--- The problem ---
Please write out all of the data below exactly, without including the pictures.

__________________________________________________

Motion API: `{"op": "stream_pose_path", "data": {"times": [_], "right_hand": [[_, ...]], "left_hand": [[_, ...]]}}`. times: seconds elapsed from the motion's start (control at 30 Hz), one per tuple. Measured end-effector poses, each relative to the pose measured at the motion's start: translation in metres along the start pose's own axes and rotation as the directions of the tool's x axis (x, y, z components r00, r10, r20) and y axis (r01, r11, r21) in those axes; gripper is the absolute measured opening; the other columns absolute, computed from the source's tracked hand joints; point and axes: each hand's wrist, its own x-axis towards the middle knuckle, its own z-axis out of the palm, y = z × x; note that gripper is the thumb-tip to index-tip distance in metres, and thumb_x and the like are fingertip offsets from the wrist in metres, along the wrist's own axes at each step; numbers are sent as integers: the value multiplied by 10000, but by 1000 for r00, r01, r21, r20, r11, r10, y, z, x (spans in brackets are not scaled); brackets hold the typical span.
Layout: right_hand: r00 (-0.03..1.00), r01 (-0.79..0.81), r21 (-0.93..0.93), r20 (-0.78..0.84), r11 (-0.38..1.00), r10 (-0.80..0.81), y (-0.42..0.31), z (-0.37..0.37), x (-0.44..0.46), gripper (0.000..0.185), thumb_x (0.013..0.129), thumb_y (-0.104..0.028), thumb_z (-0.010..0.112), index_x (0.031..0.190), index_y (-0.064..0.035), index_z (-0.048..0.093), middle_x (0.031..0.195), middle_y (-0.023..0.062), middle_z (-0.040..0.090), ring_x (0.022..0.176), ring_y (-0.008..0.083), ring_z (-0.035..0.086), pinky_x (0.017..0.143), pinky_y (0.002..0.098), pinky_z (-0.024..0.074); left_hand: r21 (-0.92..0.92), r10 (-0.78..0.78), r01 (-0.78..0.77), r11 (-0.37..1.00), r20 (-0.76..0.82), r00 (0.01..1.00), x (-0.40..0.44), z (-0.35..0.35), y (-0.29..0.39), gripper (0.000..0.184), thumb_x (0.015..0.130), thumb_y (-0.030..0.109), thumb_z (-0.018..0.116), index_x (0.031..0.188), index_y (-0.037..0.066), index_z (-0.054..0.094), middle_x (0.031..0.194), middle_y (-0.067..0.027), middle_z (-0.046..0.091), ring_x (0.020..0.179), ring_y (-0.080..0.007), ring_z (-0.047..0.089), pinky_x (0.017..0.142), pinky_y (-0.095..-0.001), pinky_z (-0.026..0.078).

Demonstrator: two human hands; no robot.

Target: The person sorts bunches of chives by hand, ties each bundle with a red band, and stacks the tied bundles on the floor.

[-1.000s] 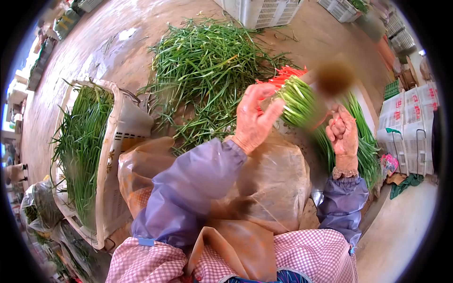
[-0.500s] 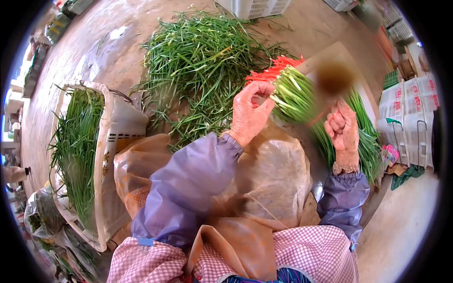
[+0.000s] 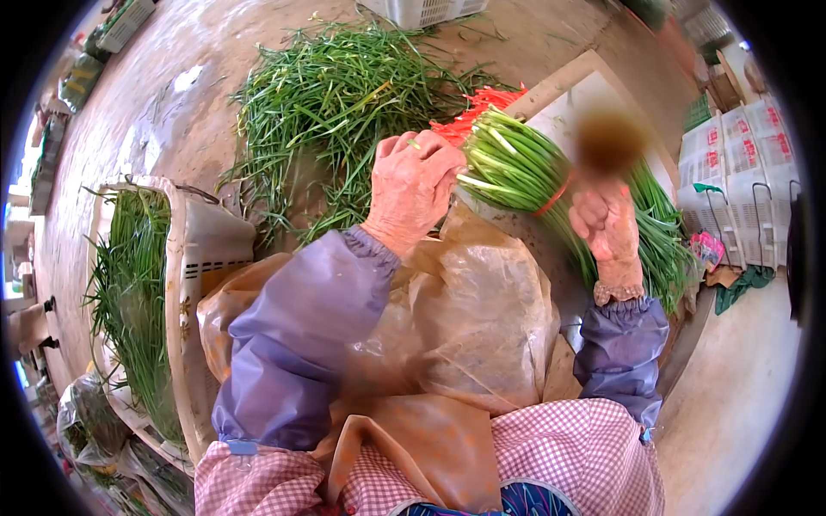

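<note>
A thick bundle of green chive stalks (image 3: 512, 163) lies slanted in front of me, its pale cut ends toward the left. Around it runs a red band (image 3: 555, 196). My left hand (image 3: 413, 189) is closed just left of the cut ends, with a small bit of green stalk (image 3: 415, 144) showing between its fingers. At the bundle's right side my right hand (image 3: 607, 228) has its fingers curled close to the band. A blurred brown spot hides its fingertips, so what they grip cannot be seen. Behind the bundle lies a heap of red ties (image 3: 482, 110).
A loose pile of chives (image 3: 344, 112) covers the floor ahead. To the left stands a white crate (image 3: 176, 301) full of greens. A board (image 3: 594, 95) with more chives (image 3: 658, 249) is at right, near stacked white crates (image 3: 731, 181). Brown plastic sheeting (image 3: 482, 310) covers my lap.
My left hand has moved left and its fingers have curled. The red band now sits visibly around the bundle. My right hand has shifted slightly down and left in view.
</note>
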Motion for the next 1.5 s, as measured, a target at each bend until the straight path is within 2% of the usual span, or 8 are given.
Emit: {"op": "stream_pose_path", "data": {"times": [0.23,0.43,0.57,0.63,0.97,1.1,1.17,1.5], "right_hand": [[998,14,-67,58,998,-10,1,-1,-1,249,974,-216,495,1002,21,562,532,-74,269,406,34,226,344,212,285],[1000,5,-85,-16,996,-7,0,2,-1,244,981,-213,479,1003,14,565,530,-73,271,403,34,220,346,211,286],[998,9,-83,-65,997,-15,2,5,-1,249,985,-216,470,1005,11,568,531,-72,273,401,35,217,348,213,292],[998,15,-82,-64,997,-20,2,5,-2,251,986,-218,467,1006,11,568,531,-72,271,400,36,215,349,214,294],[998,7,-78,-61,997,-12,3,3,-1,246,985,-211,470,1007,12,570,533,-71,269,400,37,217,350,218,293],[998,18,-72,-51,997,-22,4,2,-2,245,988,-206,465,1007,15,570,536,-72,273,401,37,217,350,216,291],[999,6,-74,-38,997,-9,5,0,-2,248,989,-205,463,1010,19,569,537,-72,273,401,37,219,350,216,293],[1000,20,-105,-22,994,-22,7,2,-2,251,987,-221,476,1005,4,585,539,-74,283,408,32,218,354,214,298]], "left_hand": [[148,141,-180,972,243,960,10,-15,-5,69,764,97,616,819,132,596,813,-9,576,797,-234,565,788,-380,400],[76,202,-206,976,58,978,19,-13,1,94,734,80,697,798,140,662,848,13,648,802,-200,623,744,-349,448],[-306,-75,92,947,67,995,14,1,-4,114,776,39,696,885,69,681,798,-21,660,717,-153,621,675,-264,483],[-614,-389,546,570,384,837,10,8,-11,107,832,37,670,936,12,672,802,9,645,715,-65,569,657,-222,473],[-599,-397,608,521,461,794,12,24,-21,85,836,41,674,913,4,683,810,42,615,750,-43,526,660,-215,432],[-575,-390,434,693,207,897,7,24,-9,132,780,29,704,911,37,691,840,10,619,735,-92,563,664,-242,450],[-138,-104,102,985,-11,994,11,14,0,197,703,16,728,892,65,698,872,-33,616,744,-177,595,678,-280,473],[-215,13,3,977,75,997,21,15,5,178,662,56,736,812,34,643,810,-91,628,763,-281,612,683,-360,488]]}}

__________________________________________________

--- Answer space ---
Motion API: `{"op": "stream_pose_path", "data": {"times": [_], "right_hand": [[_, ...]], "left_hand": [[_, ...]]}}`. times: seconds elapsed from the motion's start (control at 30 Hz), one per tuple. Measured end-effector poses, each relative to the pose measured at the motion's start: translation in metres along the start pose's own axes and rotation as the directions of the tool's x axis (x, y, z components r00, r10, r20) and y axis (r01, r11, r21) in those axes; gripper is the absolute measured opening; the other columns absolute, computed from the source's tracked hand joints; point and axes: each hand's wrist, its own x-axis towards the middle knuckle, its own z-axis out of the palm, y = z × x; note that gripper is the thumb-tip to index-tip distance in metres, and thumb_x and the like are fingertip offsets from the wrist in metres, along the wrist's own axes at each step; numbers are sent as integers: the value multiplied by 10000, but by 1000 for r00, r01, r21, r20, r11, r10, y, z, x (spans in brackets are not scaled); brackets hold the typical span.
Layout: right_hand: r00 (-0.03..1.00), r01 (-0.79..0.81), r21 (-0.93..0.93), r20 (-0.78..0.84), r11 (-0.38..1.00), r10 (-0.80..0.81), y (-0.42..0.31), z (-0.37..0.37), x (-0.44..0.46), gripper (0.000..0.185), thumb_x (0.013..0.129), thumb_y (-0.104..0.028), thumb_z (-0.010..0.112), index_x (0.031..0.190), index_y (-0.064..0.035), index_z (-0.048..0.093), middle_x (0.031..0.195), middle_y (-0.023..0.062), middle_z (-0.040..0.090), ring_x (0.022..0.176), ring_y (-0.008..0.083), ring_z (-0.035..0.086), pinky_x (0.017..0.143), pinky_y (0.002..0.098), pinky_z (-0.024..0.074); left_hand: r21 (-0.92..0.92), r10 (-0.78..0.78), r01 (-0.78..0.77), r11 (-0.37..1.00), r20 (-0.76..0.82), r00 (0.01..1.00), x (-0.40..0.44), z (-0.35..0.35), y (-0.29..0.39), gripper (0.000..0.184), thumb_x (0.015..0.130), thumb_y (-0.030..0.109), thumb_z (-0.018..0.116), index_x (0.031..0.188), index_y (-0.037..0.066), index_z (-0.054..0.094), middle_x (0.031..0.194), middle_y (-0.067..0.027), middle_z (-0.046..0.091), ring_x (0.020..0.179), ring_y (-0.080..0.007), ring_z (-0.047..0.089), pinky_x (0.017..0.142), pinky_y (-0.095..-0.001), pinky_z (-0.026..0.078).

Demonstrator: two human hands; no robot.

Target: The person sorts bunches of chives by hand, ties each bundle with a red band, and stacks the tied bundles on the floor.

[-1.000s] 
[-0.500s] 
[+0.000s] 

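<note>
A thick bundle of green chive stalks (image 3: 512, 163) lies slanted in front of me, its pale cut ends toward the left. Around it runs a red band (image 3: 555, 196). My left hand (image 3: 413, 189) is closed just left of the cut ends, with a small bit of green stalk (image 3: 415, 144) showing between its fingers. At the bundle's right side my right hand (image 3: 607, 228) has its fingers curled close to the band. A blurred brown spot hides its fingertips, so what they grip cannot be seen. Behind the bundle lies a heap of red ties (image 3: 482, 110).
A loose pile of chives (image 3: 344, 112) covers the floor ahead. To the left stands a white crate (image 3: 176, 301) full of greens. A board (image 3: 594, 95) with more chives (image 3: 658, 249) is at right, near stacked white crates (image 3: 731, 181). Brown plastic sheeting (image 3: 482, 310) covers my lap.
My left hand has moved left and its fingers have curled. The red band now sits visibly around the bundle. My right hand has shifted slightly down and left in view.
</note>
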Motion for the next 1.5 s, as measured, a target at each bend until the straight path is within 2% of the usual span, or 8 are given.
Emit: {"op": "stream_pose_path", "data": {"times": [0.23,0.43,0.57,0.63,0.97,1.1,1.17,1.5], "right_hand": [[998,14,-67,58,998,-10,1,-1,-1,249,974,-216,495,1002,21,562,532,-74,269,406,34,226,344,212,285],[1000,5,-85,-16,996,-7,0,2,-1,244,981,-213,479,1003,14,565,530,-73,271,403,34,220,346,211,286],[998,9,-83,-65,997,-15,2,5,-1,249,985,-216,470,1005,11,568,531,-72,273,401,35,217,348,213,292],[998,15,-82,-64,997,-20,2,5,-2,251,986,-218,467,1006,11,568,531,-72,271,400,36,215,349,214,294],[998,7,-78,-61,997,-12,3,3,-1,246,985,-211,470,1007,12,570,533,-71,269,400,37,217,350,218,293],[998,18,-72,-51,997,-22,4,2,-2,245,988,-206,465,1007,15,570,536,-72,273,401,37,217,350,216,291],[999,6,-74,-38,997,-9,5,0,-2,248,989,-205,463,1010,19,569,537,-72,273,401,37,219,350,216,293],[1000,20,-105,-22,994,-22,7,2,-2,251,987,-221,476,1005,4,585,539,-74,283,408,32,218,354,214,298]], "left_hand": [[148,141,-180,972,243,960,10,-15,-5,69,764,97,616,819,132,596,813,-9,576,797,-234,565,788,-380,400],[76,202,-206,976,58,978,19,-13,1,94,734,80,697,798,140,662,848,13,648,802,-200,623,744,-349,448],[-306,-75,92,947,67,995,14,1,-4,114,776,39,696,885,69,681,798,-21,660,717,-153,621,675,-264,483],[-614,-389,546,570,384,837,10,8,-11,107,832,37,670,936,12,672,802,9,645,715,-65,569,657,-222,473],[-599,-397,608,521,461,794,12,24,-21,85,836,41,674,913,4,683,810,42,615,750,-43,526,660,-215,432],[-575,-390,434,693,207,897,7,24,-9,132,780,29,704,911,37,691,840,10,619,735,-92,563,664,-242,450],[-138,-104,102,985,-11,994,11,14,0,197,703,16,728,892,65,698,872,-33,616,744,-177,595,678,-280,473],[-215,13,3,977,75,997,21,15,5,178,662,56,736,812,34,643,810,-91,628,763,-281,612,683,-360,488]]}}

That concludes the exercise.